== Material provided

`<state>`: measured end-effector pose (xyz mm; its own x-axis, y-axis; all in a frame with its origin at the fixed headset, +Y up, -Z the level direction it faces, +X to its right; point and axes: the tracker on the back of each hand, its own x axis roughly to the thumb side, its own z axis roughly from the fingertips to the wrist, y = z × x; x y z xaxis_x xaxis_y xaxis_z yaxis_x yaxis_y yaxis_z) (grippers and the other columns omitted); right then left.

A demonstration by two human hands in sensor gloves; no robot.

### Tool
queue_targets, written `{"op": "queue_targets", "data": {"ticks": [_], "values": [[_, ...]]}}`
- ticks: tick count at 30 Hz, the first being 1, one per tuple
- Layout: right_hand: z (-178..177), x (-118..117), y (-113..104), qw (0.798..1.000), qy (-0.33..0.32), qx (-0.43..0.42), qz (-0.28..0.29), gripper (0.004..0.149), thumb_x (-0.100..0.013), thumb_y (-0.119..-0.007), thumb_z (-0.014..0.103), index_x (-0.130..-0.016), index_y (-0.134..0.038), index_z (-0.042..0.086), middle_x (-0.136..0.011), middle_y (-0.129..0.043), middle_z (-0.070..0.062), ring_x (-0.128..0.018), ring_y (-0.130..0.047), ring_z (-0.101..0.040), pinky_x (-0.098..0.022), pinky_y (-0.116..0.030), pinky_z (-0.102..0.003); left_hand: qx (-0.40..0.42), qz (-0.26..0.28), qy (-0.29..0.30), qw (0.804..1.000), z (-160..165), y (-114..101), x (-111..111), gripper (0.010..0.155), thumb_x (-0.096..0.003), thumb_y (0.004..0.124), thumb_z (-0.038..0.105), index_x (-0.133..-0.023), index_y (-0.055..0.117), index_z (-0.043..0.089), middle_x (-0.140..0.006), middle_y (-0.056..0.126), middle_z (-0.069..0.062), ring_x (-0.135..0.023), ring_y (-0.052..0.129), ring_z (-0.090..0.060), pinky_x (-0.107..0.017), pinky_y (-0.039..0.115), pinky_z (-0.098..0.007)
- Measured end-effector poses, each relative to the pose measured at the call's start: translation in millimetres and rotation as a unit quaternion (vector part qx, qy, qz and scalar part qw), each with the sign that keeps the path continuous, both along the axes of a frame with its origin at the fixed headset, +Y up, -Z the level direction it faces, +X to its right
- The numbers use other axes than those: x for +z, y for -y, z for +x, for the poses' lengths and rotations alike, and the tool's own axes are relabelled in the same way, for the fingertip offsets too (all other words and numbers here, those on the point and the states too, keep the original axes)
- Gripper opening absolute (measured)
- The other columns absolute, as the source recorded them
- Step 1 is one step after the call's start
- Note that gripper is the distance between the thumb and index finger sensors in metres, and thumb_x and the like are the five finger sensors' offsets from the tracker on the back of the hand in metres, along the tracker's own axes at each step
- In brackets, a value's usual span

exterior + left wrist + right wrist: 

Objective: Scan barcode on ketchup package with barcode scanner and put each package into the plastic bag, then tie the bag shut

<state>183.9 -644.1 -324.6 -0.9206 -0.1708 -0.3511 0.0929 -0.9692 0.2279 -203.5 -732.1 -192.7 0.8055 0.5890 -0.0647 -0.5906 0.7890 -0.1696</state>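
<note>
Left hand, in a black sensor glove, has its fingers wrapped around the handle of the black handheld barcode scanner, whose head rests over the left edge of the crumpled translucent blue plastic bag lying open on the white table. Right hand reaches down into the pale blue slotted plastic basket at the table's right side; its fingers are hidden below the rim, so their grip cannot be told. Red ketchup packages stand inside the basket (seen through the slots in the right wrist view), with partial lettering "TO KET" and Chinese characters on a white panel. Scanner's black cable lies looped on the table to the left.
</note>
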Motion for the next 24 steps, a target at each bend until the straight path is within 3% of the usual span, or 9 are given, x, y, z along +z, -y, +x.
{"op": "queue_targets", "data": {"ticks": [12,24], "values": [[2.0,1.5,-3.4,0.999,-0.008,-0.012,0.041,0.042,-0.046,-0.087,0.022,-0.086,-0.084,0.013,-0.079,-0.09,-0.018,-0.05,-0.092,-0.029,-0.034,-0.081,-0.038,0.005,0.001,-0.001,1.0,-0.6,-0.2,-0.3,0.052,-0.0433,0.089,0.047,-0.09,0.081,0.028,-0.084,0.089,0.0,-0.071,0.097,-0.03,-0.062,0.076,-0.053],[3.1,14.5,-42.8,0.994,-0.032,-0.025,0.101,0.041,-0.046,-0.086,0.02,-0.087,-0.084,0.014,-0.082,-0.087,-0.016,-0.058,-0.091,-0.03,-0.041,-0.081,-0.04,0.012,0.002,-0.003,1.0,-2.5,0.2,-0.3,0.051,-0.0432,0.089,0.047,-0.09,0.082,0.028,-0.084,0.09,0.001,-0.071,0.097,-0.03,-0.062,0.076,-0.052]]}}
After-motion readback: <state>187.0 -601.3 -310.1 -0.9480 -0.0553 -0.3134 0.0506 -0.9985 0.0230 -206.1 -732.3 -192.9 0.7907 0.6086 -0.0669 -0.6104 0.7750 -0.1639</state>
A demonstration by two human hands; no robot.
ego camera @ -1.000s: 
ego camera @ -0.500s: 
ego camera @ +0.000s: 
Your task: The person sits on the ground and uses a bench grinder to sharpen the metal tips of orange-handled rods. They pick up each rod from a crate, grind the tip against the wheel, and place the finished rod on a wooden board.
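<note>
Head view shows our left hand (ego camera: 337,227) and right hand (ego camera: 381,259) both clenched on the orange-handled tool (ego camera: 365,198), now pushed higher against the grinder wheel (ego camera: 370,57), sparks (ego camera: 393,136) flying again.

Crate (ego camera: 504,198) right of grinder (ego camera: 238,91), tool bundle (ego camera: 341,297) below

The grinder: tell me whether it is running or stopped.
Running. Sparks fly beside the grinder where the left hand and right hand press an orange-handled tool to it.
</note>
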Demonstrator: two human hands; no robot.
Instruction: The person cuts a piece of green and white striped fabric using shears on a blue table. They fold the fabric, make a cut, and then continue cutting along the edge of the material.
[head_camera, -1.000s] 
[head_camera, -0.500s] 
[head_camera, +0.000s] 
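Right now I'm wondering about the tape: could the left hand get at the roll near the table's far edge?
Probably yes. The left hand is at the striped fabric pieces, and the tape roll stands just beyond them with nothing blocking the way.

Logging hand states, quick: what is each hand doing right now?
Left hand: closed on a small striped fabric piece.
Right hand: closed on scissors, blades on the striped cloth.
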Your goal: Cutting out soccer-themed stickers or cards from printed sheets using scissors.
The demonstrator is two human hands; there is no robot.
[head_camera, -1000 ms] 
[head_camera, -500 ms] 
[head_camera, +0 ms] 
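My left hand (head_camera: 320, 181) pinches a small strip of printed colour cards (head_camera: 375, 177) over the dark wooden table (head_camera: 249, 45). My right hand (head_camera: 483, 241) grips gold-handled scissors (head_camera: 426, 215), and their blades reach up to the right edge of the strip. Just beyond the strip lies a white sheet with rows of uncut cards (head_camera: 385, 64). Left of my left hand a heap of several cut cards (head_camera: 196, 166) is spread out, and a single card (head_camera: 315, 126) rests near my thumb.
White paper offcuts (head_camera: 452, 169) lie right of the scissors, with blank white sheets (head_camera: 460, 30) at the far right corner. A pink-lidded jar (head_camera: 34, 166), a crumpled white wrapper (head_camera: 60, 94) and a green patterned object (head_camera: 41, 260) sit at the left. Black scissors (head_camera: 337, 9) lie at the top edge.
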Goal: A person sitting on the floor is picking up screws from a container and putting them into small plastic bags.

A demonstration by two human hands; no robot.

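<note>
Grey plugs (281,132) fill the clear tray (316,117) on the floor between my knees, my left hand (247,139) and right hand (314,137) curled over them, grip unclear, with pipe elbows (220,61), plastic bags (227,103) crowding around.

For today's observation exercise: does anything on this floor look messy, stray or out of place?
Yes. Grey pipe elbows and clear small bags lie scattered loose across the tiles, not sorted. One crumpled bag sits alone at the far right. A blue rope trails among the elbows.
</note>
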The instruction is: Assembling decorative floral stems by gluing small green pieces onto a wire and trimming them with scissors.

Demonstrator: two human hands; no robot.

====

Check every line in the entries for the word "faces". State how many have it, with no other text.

Answer: 2